• **Problem statement**:
Scan the entries below. List each line with "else".

Exercise materials: Begin

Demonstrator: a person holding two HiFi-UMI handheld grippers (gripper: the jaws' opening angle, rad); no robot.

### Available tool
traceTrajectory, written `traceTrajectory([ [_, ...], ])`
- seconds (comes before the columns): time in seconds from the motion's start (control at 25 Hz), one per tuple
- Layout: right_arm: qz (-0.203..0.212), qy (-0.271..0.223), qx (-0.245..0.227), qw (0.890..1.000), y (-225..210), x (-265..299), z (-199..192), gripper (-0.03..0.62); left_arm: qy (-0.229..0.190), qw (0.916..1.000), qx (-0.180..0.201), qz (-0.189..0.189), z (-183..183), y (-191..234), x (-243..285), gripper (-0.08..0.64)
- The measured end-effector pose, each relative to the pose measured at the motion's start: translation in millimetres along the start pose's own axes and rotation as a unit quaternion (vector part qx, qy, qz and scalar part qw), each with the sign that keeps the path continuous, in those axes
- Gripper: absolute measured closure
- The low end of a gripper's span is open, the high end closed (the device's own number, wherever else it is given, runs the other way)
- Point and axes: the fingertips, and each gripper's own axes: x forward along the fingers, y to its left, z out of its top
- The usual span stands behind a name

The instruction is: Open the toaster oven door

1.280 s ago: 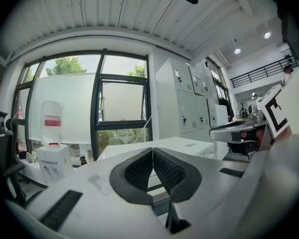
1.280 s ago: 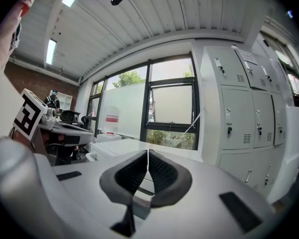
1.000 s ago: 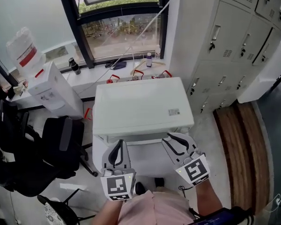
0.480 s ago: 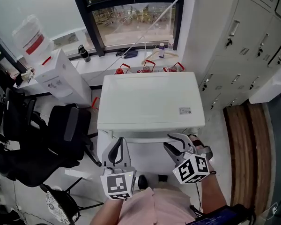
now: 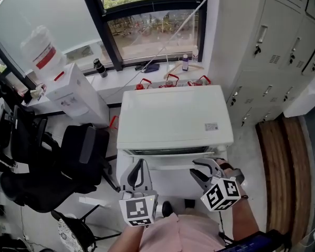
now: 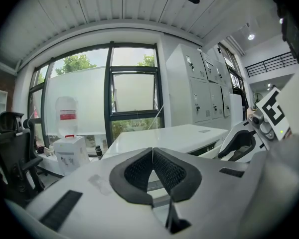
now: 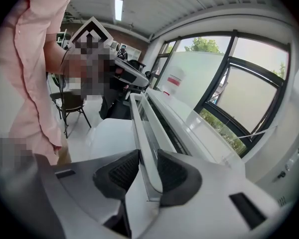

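Observation:
The white toaster oven stands below me in the head view, its flat top towards the window. Along its front edge runs the door handle, with a dark slit just above the door. My right gripper is at the right end of that handle. In the right gripper view the white handle bar runs between the two pads, and the right gripper is shut on it. My left gripper hangs before the oven's left front, shut on nothing, its pads touching. The oven top lies beyond it.
A black office chair stands close on the left, with a water dispenser behind it. Grey lockers fill the right side above a wooden strip. Bottles and red-handled items sit on the window sill.
The oven has slid lower and to the right in the head view. My right gripper has drawn nearer to me on the handle, and a dark slit now shows above the door.

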Motion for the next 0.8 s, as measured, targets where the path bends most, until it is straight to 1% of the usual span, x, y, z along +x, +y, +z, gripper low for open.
traceTrajectory([
  [0.36,0.013,0.002,0.0,1.0,31.8,-8.5,-8.3,0.485,0.012,0.9999,0.004,0.002,-11.9,-3.5,-9.0,0.546],
  [0.6,0.012,0.007,-0.002,1.0,37.6,-10.1,-7.8,0.486,0.03,0.9995,-0.004,0.004,-21.1,-0.1,-8.1,0.546],
  [0.8,0.018,0.002,0.004,1.0,42.2,-11.4,-8.6,0.486,0.051,0.9986,-0.007,0.014,-37.2,3.9,-9.1,0.546],
])
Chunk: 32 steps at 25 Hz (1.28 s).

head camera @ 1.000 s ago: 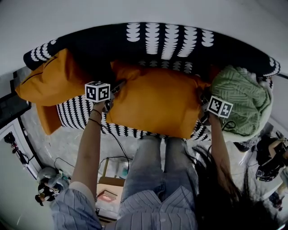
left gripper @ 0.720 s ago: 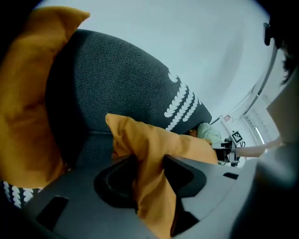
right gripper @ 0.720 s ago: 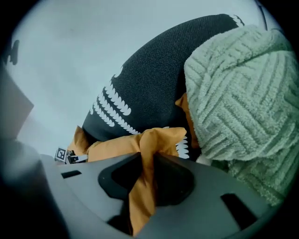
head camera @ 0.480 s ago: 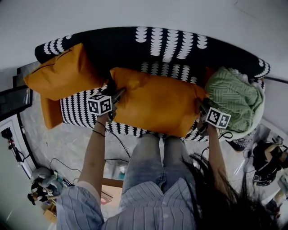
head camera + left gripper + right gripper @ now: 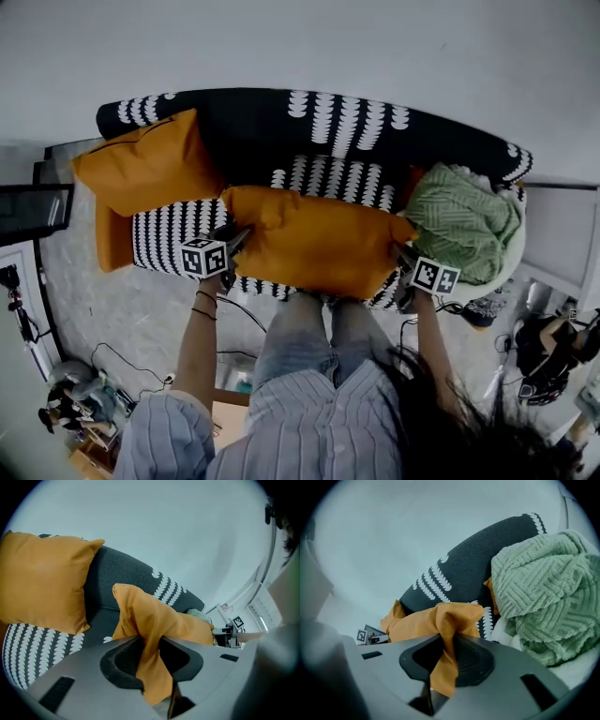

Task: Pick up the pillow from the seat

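An orange pillow hangs in front of the black-and-white patterned sofa, stretched between my two grippers. My left gripper pinches the pillow's left corner. In the left gripper view the orange fabric runs down between the jaws of that gripper, which are still closing on it. My right gripper holds the right corner. There the fabric is bunched between the closing jaws of the right gripper.
A second orange pillow leans at the sofa's left end. A green knitted blanket is heaped at its right end. The person's legs stand just below the held pillow. Bags and cables lie on the floor at both sides.
The pillow and both grippers have come away from the backrest toward the person. The left corner's fabric now sits deeper in the left jaws.
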Tool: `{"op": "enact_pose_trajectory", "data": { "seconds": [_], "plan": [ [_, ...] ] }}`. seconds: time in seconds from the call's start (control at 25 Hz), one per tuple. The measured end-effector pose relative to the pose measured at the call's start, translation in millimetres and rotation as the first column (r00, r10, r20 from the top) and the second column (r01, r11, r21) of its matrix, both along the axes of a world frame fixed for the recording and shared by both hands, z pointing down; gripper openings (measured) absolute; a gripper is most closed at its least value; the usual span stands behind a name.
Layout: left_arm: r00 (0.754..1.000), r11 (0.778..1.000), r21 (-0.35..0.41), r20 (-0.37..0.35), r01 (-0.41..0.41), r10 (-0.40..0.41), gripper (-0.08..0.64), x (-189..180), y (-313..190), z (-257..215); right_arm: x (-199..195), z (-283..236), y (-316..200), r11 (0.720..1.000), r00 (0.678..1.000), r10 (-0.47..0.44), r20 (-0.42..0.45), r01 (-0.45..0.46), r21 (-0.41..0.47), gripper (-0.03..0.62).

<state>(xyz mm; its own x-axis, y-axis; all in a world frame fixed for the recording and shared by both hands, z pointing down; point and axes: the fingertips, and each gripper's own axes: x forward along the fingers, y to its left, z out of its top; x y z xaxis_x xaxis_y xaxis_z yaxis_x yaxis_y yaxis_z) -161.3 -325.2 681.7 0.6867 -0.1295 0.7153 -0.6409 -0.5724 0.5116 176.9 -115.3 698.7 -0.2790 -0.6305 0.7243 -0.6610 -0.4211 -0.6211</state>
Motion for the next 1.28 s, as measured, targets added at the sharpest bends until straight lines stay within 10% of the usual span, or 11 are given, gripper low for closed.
{"op": "enact_pose_trajectory", "data": {
  "seconds": [0.52,1.28],
  "plan": [
    [0.986,0.987,0.102,-0.122,0.127,-0.114,0.118,11.4,25.1,-85.2,40.6,-112.0,-25.3,0.983,0.988,-0.053,-0.143,0.077,0.165,0.074],
    [0.920,0.877,0.300,-0.235,0.376,-0.314,0.118,-12.6,59.3,-211.4,37.7,-222.2,-41.0,0.917,0.966,-0.160,-0.204,0.222,0.332,0.074]
  ]
}}
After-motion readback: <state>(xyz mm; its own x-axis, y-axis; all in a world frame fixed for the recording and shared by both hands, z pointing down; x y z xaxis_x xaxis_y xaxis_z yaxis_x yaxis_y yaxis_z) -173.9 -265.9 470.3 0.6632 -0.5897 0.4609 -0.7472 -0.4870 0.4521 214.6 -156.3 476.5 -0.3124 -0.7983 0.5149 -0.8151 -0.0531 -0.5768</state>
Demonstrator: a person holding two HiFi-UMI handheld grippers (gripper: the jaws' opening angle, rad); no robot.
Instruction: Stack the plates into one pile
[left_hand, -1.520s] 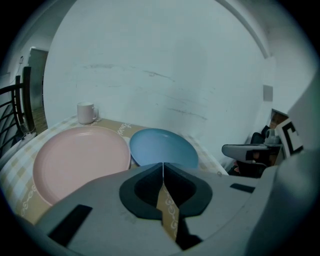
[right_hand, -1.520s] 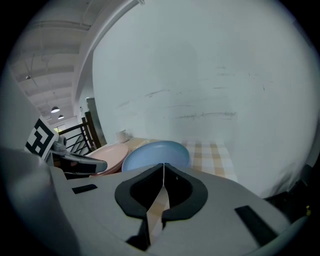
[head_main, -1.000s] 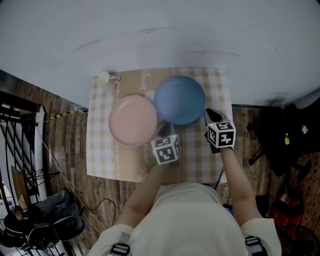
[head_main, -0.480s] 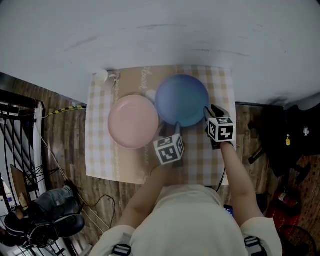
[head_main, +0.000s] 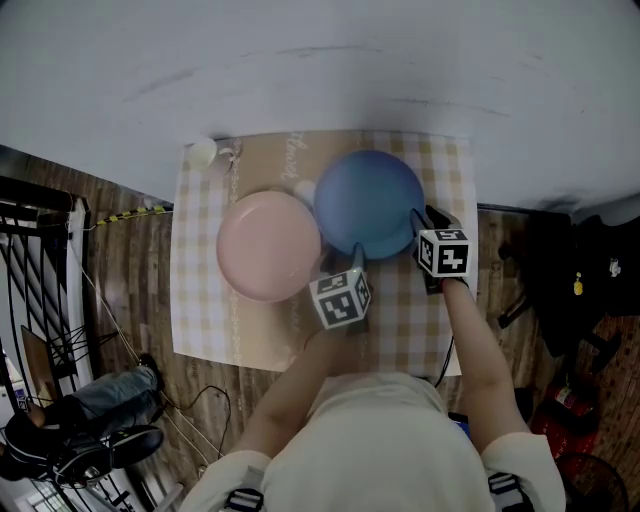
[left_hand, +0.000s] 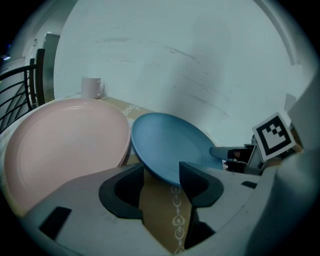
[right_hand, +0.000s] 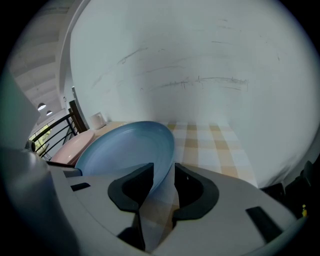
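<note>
While both plates are still lying side by side on the checked cloth (head_main: 200, 300), the pile is not yet being built. The pink plate (head_main: 268, 245) is sitting at the left. The blue plate (head_main: 368, 203) is sitting to its right and slightly farther, with its left rim overlapping the pink plate's right rim and not centred on it.

The left gripper (head_main: 355, 262) is reaching to the blue plate's near rim, and the right gripper (head_main: 418, 220) to its right rim. Both sets of jaws have just been opening and are now standing wide. The rim is lying between each pair, and no pad is pressing on it.

A small white cup (head_main: 203, 153) is standing at the cloth's far left corner.

Judging by this, moving the blue plate fully onto the pink one is still remaining.
</note>
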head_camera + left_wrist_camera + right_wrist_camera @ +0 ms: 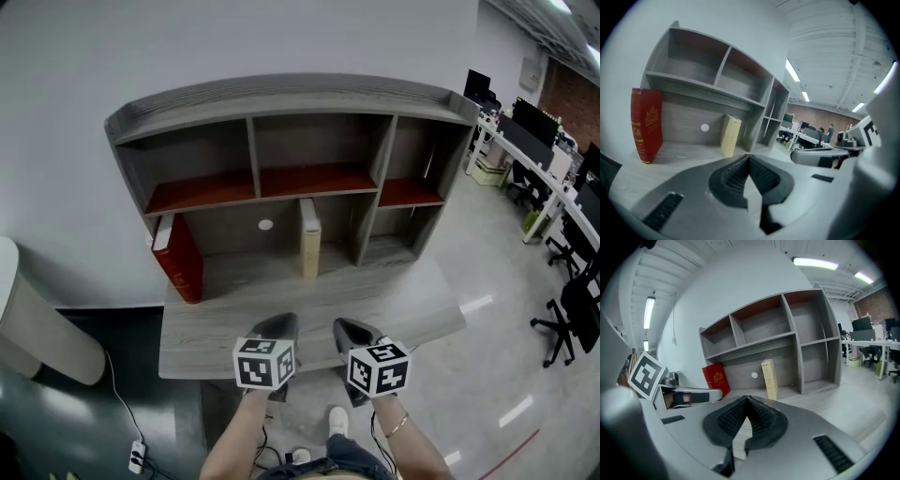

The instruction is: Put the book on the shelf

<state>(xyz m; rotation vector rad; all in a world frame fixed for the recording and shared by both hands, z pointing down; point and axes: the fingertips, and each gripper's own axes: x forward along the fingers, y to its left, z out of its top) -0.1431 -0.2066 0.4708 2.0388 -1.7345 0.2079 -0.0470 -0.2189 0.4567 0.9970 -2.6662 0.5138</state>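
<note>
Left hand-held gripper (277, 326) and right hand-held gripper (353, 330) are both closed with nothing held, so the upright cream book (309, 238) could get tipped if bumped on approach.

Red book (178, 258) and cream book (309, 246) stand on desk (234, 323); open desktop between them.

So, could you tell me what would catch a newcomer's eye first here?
A deep-red hardback book stands at the left end of the grey wooden shelf unit, a cream book upright mid-shelf. The left gripper and right gripper hover shut and empty before it.
</note>
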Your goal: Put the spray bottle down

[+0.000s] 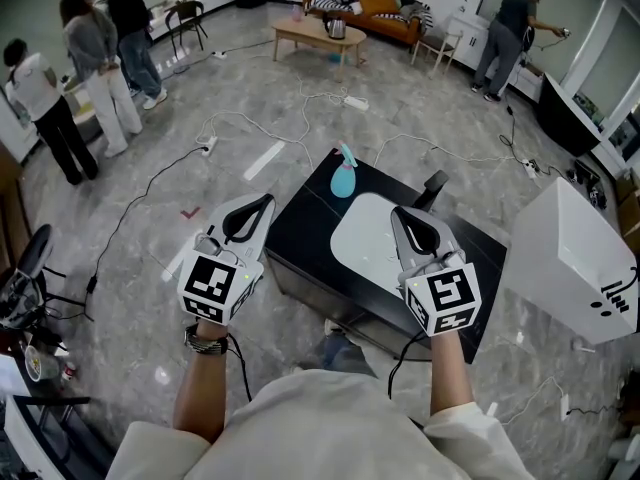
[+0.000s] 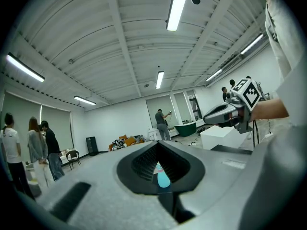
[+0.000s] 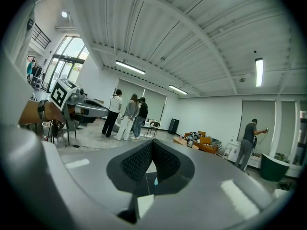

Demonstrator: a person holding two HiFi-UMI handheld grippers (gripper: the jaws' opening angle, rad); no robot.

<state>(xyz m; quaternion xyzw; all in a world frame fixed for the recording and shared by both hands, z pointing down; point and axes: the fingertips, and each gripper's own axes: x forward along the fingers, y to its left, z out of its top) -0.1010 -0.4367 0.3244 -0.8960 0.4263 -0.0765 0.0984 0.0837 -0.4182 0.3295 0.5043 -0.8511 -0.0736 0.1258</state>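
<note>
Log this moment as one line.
spray bottle: upright on black table, not held | left gripper: jaws shut, empty | right gripper: jaws shut, empty

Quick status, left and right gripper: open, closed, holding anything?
Left gripper: closed, empty.
Right gripper: closed, empty.
The spray bottle stands on the black table, in neither gripper.

head view: we look steeply down, table near.
left gripper view: we face level, across room.
right gripper view: same.
shared: spray bottle, far sofa.
</note>
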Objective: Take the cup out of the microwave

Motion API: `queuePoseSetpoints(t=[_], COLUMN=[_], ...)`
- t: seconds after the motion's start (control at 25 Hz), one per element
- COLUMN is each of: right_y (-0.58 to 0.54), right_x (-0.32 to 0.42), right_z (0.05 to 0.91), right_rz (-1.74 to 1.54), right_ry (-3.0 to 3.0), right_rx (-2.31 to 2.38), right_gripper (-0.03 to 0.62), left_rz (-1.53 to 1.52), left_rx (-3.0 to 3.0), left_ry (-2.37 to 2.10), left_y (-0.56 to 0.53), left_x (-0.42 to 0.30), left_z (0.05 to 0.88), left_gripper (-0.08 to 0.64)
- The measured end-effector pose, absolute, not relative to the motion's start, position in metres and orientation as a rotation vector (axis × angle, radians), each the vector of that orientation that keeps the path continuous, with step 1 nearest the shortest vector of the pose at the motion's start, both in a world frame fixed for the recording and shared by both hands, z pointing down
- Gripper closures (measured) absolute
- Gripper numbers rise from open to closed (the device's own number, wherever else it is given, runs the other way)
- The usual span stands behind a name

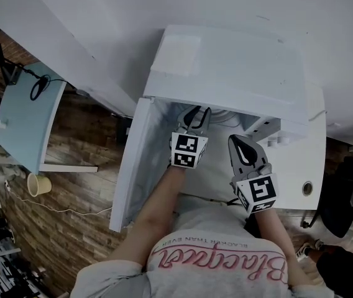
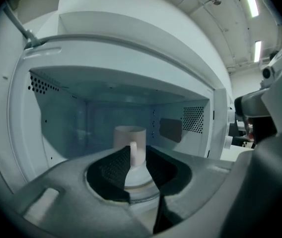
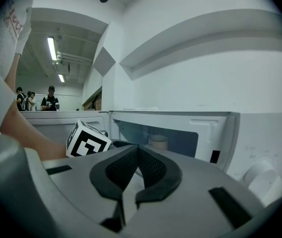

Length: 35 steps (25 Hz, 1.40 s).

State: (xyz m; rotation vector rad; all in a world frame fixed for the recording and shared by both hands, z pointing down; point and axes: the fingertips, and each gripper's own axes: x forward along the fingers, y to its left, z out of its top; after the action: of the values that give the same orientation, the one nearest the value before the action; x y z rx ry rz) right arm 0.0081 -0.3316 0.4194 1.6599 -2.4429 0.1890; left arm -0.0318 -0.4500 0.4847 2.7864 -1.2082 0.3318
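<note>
A pale cup (image 2: pixel 129 137) with its handle facing me stands upright on the turntable (image 2: pixel 143 188) inside the open white microwave (image 1: pixel 226 67). My left gripper (image 2: pixel 137 150) is open at the oven's mouth, and the cup's handle shows in the narrow gap between its tips; I cannot tell if they touch it. From the head view the left gripper (image 1: pixel 195 115) reaches into the cavity. My right gripper (image 1: pixel 242 143) hangs just outside, to the right, shut on nothing. In the right gripper view (image 3: pixel 137 150) the cup (image 3: pixel 157 142) shows through the oven's opening.
The microwave door (image 1: pixel 130 166) swings out to the left, beside my left arm. The control knob (image 3: pixel 260 175) is at the oven's right. A light desk (image 1: pixel 27 117) and a paper cup (image 1: pixel 38 184) on the floor lie left; a black chair (image 1: pixel 350 191) stands right.
</note>
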Motion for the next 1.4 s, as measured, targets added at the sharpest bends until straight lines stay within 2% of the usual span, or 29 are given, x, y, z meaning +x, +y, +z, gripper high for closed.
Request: queuePoseSetpoints(t=[0.8, 0.92, 1.4], right_y=[-0.329, -0.328, -0.323], right_x=[0.034, 0.035, 0.035], right_z=[0.422, 0.424, 0.426], right_rz=[0.18, 0.186, 0.195], right_ry=[-2.428, -2.427, -2.433], right_rx=[1.599, 1.589, 1.579], right_gripper=[0.583, 0.583, 0.583], left_rz=[0.395, 0.399, 0.407], left_rx=[2.75, 2.733, 2.735], left_ry=[-1.26, -1.293, -1.286], left_y=[-0.489, -0.493, -0.487], left_x=[-0.008, -0.011, -0.011], left_z=[0.501, 0.5, 0.498], left_gripper=[0.463, 0.509, 0.515])
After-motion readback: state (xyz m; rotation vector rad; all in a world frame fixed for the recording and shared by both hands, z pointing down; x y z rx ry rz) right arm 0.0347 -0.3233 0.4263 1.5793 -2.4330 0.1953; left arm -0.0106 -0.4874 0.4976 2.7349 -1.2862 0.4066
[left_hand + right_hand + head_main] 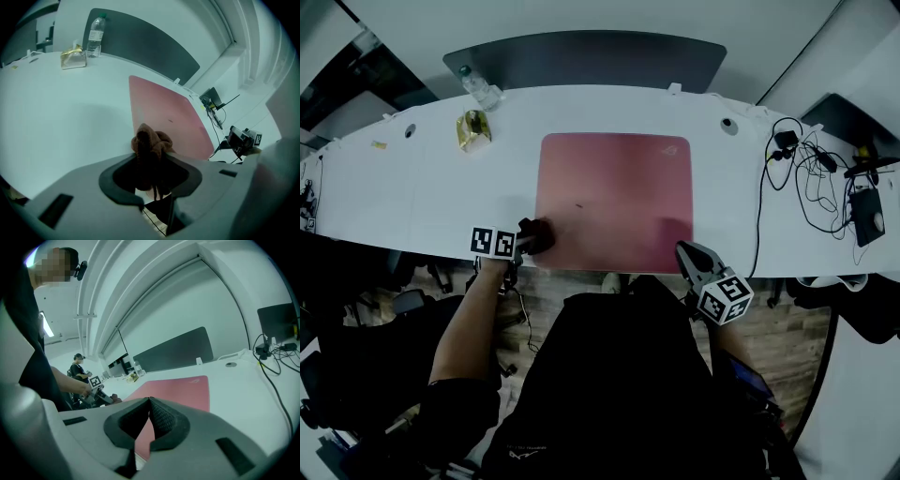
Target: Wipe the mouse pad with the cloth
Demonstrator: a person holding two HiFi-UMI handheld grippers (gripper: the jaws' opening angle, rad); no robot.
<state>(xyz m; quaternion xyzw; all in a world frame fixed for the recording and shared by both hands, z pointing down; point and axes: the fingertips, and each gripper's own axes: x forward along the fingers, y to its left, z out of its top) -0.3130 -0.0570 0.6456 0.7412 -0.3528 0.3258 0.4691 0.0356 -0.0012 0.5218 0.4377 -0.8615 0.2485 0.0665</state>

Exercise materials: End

• **Task answer**:
- The low end of a gripper's span is open, the high end closed (the device's own number, wherever else it is given, runs the other way)
- Gripper numbers rise from open to closed (the device's own number, wherever else it is given, runs the other way)

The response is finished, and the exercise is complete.